L’enquête de routine commença: aucune disparition de vieille dame n’ayant été signalée et aucune identité n’ayant été trouvée par les gendarmes sur les lieux du crime, ni dans les vêtements de la vielle dame, il fallut en passer par les procédures habituelles. Publier dans la presse locale une photo du visage de la morte n’était pas pensable, son état ne le permettait pas qui aurait transformé la page de presse en document de film d’horreur… Il fut donc décidé de ne publier que ce qui était publiable et qui pouvait, néanmoins, permettre de recueillir des indices. La République de Seine-et-Marne et les éditions locales du Parisien publièrent donc en une sous des titres proches: «Connaissez-vous l’étrange morte de la grotte d’Arnette» et «Qui est la morte de l’hippodrome?», la description suivante:

«le cadavre est celui d’une vieille dame dont l’âge devait se situer entre soixante-dix et soixante-quinze ans, plutôt petite (1 m 58), vêtue d’une chemiser de dentelle blanche et d’un tailleur noir de qualité assez modeste, portant un dentier. Sans autre signe particulier. Divers indices laissent à penser que la mort remonterait à une quinzaine de jours. Toute personne susceptible de signaler une disparition est prié de s’adresser à la gendarmerie ou au commissariat le plus proche».

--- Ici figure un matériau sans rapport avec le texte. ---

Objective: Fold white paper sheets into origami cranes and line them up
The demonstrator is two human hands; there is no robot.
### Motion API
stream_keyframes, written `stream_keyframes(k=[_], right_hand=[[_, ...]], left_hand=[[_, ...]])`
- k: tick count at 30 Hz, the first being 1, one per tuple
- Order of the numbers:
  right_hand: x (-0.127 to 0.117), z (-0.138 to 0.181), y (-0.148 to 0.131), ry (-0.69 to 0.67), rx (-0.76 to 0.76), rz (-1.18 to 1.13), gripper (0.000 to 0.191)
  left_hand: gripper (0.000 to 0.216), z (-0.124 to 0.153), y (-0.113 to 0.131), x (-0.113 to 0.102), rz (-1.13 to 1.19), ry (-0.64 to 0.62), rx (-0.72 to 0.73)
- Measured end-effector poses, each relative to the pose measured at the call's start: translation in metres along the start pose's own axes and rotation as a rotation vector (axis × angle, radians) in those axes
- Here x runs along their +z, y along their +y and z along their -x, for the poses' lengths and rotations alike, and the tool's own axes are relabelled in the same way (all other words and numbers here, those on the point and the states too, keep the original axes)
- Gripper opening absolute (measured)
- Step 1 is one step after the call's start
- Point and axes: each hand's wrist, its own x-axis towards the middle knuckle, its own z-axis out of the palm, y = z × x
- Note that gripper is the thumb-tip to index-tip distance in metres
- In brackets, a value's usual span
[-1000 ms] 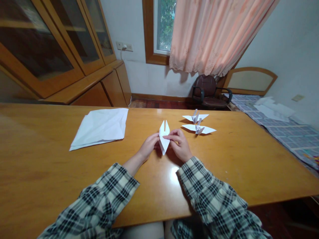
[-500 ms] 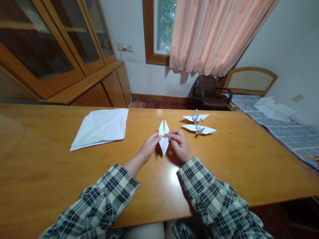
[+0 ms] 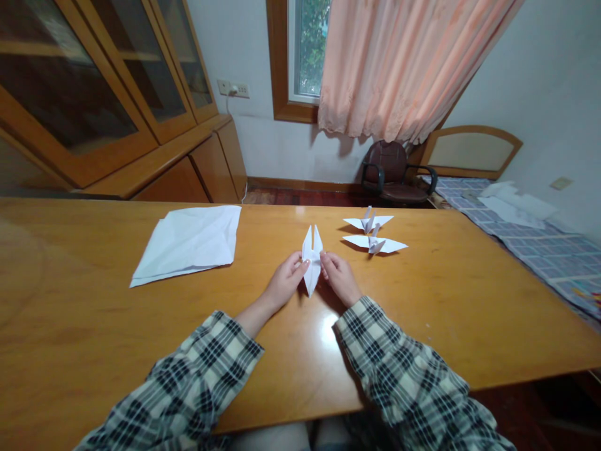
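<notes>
A narrow folded white paper piece (image 3: 312, 257), split into two points at its far end, lies on the wooden table (image 3: 84, 326) in front of me. My left hand (image 3: 285, 282) pinches its left edge with closed fingertips. My right hand (image 3: 339, 277) presses its right edge, fingers curled together. Both arms wear plaid sleeves.
Two finished white paper cranes (image 3: 373, 233) sit just beyond my right hand. A stack of white paper sheets (image 3: 190, 242) lies to the left. Behind the table are a wooden glass-door cabinet (image 3: 94, 94), a dark armchair (image 3: 394, 172), a pink curtain and a bed with papers at the right.
The right flap of the paper piece has been folded inward, so the piece is now narrower. My right fingers have slid from its upper middle to its right edge.
</notes>
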Motion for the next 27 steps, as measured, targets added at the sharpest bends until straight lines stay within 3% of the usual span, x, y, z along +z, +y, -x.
stream_keyframes(k=[13, 27], right_hand=[[0.0023, -0.0006, 0.0013, -0.091, -0.055, -0.064, 0.047], [0.0034, -0.0002, -0.0021, -0.084, -0.065, -0.063, 0.045]], left_hand=[[0.032, 0.0022, 0.0044, -0.0008, -0.080, 0.047, 0.046], [0.032, 0.0010, 0.0036, -0.0017, -0.071, 0.047, 0.033]])
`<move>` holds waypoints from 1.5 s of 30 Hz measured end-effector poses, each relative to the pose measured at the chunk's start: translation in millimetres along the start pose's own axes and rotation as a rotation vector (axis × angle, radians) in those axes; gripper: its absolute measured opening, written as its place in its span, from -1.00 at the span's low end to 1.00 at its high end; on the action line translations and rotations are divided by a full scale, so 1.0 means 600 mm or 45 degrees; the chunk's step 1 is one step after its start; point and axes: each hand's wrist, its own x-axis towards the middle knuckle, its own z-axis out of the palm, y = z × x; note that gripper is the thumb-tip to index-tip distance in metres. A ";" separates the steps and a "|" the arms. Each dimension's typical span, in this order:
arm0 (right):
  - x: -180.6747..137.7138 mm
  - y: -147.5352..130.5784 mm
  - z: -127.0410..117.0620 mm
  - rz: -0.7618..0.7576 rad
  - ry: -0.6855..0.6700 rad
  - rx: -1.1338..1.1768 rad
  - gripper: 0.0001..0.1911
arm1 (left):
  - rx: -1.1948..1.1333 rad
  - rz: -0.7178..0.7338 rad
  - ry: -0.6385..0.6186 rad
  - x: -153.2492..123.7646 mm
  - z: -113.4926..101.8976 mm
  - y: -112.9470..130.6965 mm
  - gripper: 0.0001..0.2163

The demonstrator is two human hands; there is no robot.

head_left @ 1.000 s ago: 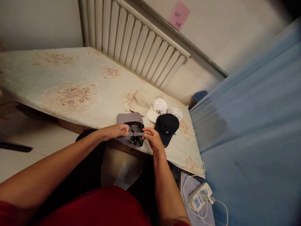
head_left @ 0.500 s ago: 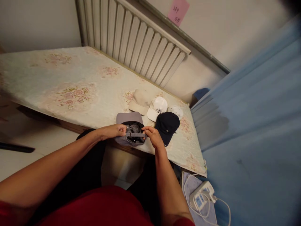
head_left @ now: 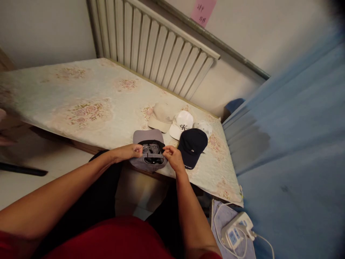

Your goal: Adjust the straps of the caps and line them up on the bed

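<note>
A grey cap [head_left: 147,137] lies upside down at the near edge of the flowered table [head_left: 88,104], its dark inside facing up. My left hand [head_left: 128,152] pinches the left end of the cap's back strap [head_left: 152,155]. My right hand [head_left: 171,158] pinches the strap's right end. Both hands are closed on it, holding the strap taut across the cap's opening. A navy cap [head_left: 192,145] lies just right of my right hand.
Behind the grey cap lie a beige cap [head_left: 160,116], a white cap with a black logo [head_left: 182,124] and another white cap [head_left: 204,126]. A white radiator [head_left: 159,46] runs along the wall. A blue curtain [head_left: 291,144] hangs at the right. A power strip [head_left: 235,232] lies on the floor.
The strap has been drawn straight across the cap's opening and my hands have shifted slightly. The view has tilted a little.
</note>
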 end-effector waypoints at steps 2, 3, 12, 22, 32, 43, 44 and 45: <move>0.000 0.006 0.003 -0.030 0.055 -0.054 -0.77 | 0.000 -0.013 0.031 0.002 0.000 -0.004 -0.76; 0.000 0.009 0.004 -0.045 0.081 -0.080 -0.77 | -0.001 -0.020 0.047 0.003 0.001 -0.006 -0.76; 0.002 0.046 0.015 -0.143 0.212 -0.267 -0.81 | -0.037 -0.114 0.166 0.019 0.008 -0.031 -0.71; 0.000 0.068 0.014 -0.193 0.204 -0.305 -0.82 | -0.071 -0.164 0.169 0.021 0.007 -0.041 -0.72; -0.002 0.056 0.004 -0.228 0.124 -0.334 -0.81 | -0.063 -0.129 0.072 0.015 0.010 -0.030 -0.77; -0.024 -0.004 0.045 -0.478 -0.125 -0.658 -0.74 | -0.044 -0.047 -0.006 0.010 0.020 -0.008 -0.78; -0.026 -0.007 0.050 -0.488 -0.137 -0.684 -0.73 | -0.041 -0.034 -0.011 0.009 0.020 -0.006 -0.78; -0.027 -0.010 0.055 -0.497 -0.144 -0.703 -0.72 | -0.037 -0.021 -0.017 0.008 0.021 -0.004 -0.79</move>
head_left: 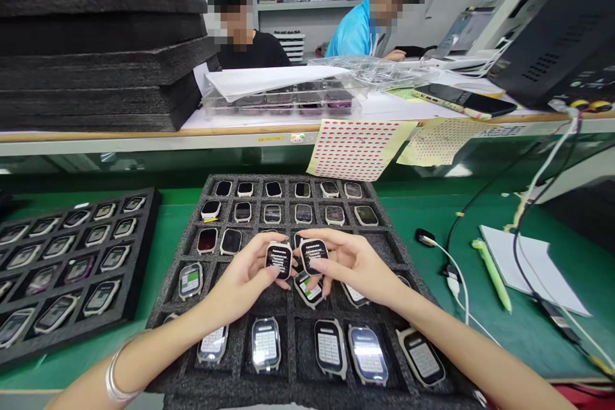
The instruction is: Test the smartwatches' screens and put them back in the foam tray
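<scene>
My left hand (243, 275) pinches a small smartwatch body (279, 260) with a dark screen showing white text. My right hand (358, 264) pinches a second watch body (313, 254) beside it, also lit with text. Both are held just above the middle of a black foam tray (394, 250) whose pockets hold several more watch bodies, some with lit screens. A watch with a green-and-white screen (309, 288) lies in the pocket right under my fingers.
A second black foam tray (144, 250) of watches lies at the left on the green mat. A green pen (492, 274), white paper (528, 266) and cables (454, 272) lie at the right. Two other people sit behind the raised shelf, which holds stacked foam (96, 45) and clear trays.
</scene>
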Action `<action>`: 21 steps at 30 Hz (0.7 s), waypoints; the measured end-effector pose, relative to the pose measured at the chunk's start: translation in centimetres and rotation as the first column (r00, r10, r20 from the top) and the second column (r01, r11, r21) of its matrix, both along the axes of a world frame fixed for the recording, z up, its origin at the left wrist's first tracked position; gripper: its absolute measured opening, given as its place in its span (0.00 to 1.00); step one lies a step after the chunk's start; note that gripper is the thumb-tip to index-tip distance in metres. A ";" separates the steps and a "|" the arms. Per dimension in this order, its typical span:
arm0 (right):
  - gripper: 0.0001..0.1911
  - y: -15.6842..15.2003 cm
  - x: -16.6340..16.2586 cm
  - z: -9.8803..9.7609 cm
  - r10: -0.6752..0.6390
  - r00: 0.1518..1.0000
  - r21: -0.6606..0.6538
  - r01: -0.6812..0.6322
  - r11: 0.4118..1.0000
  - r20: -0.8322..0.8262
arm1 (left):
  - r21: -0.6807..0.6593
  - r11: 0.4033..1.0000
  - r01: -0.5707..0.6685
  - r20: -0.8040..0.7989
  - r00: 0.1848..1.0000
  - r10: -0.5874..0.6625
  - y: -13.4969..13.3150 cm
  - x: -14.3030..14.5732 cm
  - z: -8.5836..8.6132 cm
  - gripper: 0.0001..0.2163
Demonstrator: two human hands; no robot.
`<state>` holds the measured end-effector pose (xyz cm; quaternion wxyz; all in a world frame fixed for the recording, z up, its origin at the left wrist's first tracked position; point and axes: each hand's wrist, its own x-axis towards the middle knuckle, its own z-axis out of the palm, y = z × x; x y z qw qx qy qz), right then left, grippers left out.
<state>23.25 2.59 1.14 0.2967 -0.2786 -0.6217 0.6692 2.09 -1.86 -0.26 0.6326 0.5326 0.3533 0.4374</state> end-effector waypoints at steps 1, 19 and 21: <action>0.29 -0.1 0.0 0.1 0.026 1.000 0.009 -0.026 1.000 0.009 | 0.002 1.000 -0.001 0.002 1.000 0.001 0.0 0.0 0.0 0.15; 0.22 3.9 11.5 -1.7 -0.475 0.668 0.744 -0.181 0.643 0.573 | -0.061 0.998 0.020 0.009 1.000 -0.020 0.3 0.3 0.1 0.13; 0.25 4.0 11.8 -1.8 -0.474 0.655 0.749 -0.221 0.624 0.589 | -0.061 0.998 0.025 -0.001 1.000 -0.025 0.3 0.2 0.1 0.13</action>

Deux photos montraient, l’une le médaillon en or en forme de cœur qui, lorsque l’on l’ouvrait, contenait une mèche de cheveu et l’autre une alliance également en or mais plutôt ordinaire dont l’article précisait qu’elle portait gravée sur sa face intérieure le prénom «Adrien».

Les investigations sur le lieu de la découverte n’ayant livré aucune information intéressante, il ne restait plus qu’à attendre.